[Start of section]

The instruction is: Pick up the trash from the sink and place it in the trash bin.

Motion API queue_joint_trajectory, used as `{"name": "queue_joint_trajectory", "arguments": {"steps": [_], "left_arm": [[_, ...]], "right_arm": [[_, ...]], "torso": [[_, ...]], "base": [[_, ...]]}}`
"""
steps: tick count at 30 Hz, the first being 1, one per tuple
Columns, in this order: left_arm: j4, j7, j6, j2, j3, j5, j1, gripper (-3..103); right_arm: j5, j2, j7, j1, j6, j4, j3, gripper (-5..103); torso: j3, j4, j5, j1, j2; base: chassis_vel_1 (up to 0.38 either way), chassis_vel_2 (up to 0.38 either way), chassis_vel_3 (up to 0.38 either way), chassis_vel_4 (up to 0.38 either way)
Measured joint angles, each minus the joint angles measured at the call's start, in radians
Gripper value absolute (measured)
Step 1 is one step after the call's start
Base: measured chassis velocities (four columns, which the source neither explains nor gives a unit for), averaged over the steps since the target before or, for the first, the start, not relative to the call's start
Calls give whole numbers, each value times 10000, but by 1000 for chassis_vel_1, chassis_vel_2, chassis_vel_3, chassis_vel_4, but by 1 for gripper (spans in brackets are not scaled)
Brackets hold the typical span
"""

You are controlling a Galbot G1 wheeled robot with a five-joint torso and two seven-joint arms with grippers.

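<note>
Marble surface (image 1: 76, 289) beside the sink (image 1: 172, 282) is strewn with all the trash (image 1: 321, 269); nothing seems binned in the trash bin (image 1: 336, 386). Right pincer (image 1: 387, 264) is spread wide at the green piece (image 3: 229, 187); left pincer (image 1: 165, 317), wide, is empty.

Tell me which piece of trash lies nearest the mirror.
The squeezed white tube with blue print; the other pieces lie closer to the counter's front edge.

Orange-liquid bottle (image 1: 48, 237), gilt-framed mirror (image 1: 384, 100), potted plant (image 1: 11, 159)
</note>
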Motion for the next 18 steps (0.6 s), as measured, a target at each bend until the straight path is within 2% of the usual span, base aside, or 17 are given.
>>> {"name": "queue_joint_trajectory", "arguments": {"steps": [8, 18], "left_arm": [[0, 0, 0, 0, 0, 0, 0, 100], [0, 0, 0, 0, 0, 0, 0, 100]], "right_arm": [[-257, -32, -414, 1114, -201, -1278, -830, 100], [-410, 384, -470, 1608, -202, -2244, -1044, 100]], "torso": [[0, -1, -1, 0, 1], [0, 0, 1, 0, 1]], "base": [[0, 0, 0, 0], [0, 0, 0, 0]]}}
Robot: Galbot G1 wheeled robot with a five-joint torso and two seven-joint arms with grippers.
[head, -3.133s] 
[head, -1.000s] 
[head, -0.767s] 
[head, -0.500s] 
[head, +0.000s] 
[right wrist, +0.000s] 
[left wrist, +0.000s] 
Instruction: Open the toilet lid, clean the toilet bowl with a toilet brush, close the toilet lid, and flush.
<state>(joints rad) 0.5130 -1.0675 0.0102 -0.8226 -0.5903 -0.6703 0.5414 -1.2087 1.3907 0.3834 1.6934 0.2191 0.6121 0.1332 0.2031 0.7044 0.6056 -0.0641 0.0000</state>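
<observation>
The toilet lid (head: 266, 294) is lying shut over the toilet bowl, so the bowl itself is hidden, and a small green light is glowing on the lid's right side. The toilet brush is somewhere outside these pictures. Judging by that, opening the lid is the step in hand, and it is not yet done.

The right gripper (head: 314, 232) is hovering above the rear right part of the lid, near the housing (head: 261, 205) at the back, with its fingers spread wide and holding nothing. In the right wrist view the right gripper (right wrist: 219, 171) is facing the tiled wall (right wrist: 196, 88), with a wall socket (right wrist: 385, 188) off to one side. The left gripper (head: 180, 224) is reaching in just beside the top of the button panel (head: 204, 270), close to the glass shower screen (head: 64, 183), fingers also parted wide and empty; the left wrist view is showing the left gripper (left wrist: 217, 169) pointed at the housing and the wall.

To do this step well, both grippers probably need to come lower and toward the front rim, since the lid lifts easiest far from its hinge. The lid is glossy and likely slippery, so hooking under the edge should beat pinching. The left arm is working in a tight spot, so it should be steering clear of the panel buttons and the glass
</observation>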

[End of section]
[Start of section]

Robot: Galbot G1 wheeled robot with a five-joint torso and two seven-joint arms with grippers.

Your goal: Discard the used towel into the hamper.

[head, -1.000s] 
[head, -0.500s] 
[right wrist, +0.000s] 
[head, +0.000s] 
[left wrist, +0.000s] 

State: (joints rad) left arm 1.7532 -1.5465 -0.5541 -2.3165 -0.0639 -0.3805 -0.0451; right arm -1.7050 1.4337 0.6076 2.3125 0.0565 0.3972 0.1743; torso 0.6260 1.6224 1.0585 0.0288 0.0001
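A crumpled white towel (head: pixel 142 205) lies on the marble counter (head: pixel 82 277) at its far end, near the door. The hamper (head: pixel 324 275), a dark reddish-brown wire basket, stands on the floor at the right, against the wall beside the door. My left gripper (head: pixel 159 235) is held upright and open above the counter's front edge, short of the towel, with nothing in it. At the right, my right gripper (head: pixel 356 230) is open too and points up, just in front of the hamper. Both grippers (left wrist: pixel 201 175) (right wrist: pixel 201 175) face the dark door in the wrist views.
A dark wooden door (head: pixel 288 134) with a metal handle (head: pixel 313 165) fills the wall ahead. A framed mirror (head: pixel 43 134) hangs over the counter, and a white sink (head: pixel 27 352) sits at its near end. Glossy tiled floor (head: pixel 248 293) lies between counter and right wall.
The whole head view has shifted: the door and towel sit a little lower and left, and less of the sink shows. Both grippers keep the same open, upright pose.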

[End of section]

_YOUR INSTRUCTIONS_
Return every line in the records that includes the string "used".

_YOUR SOLUTION_
Motion API queue_joint_trajectory, used as `{"name": "queue_joint_trajectory", "arguments": {"steps": [_], "left_arm": [[_, ...]], "right_arm": [[_, ...]], "torso": [[_, ...]], "base": [[_, ...]]}}`
Your goal: Discard the used towel into the hamper.

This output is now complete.